The answer is the set of lines that include "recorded", copied from the data below.

===== Information provided

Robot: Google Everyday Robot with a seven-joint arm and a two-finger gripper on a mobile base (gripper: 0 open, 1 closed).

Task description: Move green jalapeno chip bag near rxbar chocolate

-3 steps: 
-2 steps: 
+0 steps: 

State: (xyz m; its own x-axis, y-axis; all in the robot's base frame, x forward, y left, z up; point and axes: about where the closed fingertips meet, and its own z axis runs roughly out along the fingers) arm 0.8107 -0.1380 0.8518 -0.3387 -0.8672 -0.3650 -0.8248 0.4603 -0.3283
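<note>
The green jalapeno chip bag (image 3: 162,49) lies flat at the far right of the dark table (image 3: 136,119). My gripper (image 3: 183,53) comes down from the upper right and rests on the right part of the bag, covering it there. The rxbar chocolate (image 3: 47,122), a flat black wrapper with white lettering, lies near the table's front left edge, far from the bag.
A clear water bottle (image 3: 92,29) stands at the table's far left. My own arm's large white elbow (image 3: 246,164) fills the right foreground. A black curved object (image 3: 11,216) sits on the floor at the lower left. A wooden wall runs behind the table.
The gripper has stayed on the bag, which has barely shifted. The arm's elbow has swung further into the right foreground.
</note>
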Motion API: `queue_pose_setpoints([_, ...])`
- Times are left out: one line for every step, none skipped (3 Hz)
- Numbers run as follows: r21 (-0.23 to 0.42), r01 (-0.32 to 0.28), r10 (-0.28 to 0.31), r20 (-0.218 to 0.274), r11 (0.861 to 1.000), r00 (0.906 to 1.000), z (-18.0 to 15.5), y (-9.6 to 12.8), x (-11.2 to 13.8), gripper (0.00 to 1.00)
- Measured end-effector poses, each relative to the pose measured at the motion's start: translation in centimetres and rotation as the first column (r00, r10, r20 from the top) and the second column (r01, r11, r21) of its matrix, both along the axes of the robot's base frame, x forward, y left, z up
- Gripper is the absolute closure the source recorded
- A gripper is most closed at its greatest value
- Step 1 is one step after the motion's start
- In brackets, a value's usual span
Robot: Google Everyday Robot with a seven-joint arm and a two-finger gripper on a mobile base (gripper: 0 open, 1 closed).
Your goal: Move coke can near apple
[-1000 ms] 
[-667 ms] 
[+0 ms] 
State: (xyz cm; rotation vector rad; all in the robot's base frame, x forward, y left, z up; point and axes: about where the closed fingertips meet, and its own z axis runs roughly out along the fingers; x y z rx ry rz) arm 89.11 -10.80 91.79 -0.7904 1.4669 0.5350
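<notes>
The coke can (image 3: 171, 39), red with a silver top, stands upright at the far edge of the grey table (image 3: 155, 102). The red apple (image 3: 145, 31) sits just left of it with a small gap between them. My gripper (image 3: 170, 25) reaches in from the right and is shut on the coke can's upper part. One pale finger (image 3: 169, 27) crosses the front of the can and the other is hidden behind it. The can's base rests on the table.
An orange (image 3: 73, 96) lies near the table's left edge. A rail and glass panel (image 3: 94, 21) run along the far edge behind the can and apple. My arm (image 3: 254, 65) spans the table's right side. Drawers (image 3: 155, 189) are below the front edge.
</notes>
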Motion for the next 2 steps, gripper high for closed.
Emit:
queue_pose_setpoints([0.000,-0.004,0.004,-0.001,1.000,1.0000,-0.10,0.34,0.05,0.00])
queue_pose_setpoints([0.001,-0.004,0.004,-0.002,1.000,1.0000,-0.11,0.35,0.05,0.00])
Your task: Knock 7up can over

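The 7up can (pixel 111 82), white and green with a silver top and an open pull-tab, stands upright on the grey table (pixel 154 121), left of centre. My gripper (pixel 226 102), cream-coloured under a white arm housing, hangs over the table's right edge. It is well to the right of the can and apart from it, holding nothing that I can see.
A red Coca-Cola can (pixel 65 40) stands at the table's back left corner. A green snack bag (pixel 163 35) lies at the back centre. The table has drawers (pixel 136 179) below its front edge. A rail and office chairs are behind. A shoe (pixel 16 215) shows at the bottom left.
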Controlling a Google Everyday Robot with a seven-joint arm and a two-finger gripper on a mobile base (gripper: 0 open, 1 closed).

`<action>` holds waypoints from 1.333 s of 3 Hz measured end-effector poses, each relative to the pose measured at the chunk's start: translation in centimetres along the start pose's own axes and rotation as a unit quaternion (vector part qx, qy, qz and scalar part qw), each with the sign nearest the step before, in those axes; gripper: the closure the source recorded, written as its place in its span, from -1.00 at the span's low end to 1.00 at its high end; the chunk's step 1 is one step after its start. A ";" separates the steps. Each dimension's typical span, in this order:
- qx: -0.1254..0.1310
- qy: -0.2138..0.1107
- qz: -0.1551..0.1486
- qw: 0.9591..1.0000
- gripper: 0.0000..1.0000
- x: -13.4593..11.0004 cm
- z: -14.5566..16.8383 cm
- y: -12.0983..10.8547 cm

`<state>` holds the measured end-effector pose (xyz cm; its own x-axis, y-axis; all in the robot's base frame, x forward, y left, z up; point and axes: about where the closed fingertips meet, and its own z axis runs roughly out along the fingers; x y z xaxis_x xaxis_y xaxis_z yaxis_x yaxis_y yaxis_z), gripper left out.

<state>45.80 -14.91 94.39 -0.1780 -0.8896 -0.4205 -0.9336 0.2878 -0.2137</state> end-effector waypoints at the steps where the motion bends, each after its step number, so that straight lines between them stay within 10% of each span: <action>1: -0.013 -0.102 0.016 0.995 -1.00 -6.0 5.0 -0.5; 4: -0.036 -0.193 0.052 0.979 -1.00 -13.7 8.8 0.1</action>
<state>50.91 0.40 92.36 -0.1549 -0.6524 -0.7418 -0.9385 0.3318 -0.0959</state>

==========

## Task answer
- Gripper is the absolute closure the source recorded
`<action>` holds waypoints from 1.333 s of 3 Hz measured end-effector poses, each relative to the pose measured at the chunk's start: translation in centimetres along the start pose's own axes and rotation as a unit quaternion (vector part qx, qy, qz and scalar part qw), each with the sign nearest the step before, in those axes; gripper: the closure the source recorded, written as its place in its span, from -1.00 at the span's low end to 1.00 at its high end; the chunk's step 1 is one step after its start. A ";" separates the steps. Each dimension's typical span, in this order:

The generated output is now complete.